• Task prompt
The word "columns" may appear in lines of the data; say how many such lines there are, with nothing beyond the number.
+ + + + +
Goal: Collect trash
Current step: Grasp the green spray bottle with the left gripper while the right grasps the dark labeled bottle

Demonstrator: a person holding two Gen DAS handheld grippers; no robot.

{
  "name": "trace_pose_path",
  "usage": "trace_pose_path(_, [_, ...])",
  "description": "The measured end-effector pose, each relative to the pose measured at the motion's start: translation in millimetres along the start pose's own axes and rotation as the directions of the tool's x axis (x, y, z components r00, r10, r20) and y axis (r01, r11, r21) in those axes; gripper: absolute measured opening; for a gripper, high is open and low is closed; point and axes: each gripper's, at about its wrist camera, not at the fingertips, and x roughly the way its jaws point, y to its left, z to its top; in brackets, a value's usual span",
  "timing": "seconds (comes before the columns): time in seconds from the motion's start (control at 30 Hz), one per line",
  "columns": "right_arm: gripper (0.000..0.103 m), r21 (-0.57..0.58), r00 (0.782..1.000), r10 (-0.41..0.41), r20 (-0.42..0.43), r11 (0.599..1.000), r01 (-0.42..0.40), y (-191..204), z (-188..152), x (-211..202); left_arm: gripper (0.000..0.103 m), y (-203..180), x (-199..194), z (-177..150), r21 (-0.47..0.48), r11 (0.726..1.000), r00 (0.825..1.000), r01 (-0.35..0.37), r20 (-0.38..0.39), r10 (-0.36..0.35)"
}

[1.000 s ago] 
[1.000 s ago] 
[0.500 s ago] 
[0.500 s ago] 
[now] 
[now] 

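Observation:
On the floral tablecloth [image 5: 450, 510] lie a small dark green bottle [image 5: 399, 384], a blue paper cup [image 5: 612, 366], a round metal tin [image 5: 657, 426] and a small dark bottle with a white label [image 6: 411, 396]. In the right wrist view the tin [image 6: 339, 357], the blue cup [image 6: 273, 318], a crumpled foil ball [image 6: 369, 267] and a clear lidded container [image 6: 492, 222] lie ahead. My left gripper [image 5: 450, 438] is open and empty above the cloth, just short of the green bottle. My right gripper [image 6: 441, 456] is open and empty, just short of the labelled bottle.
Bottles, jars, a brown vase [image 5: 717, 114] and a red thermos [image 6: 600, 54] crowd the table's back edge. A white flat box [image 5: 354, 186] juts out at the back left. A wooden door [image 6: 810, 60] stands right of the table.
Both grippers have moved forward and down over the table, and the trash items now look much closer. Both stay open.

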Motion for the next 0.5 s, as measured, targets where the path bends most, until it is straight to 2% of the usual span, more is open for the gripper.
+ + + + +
• Answer section
2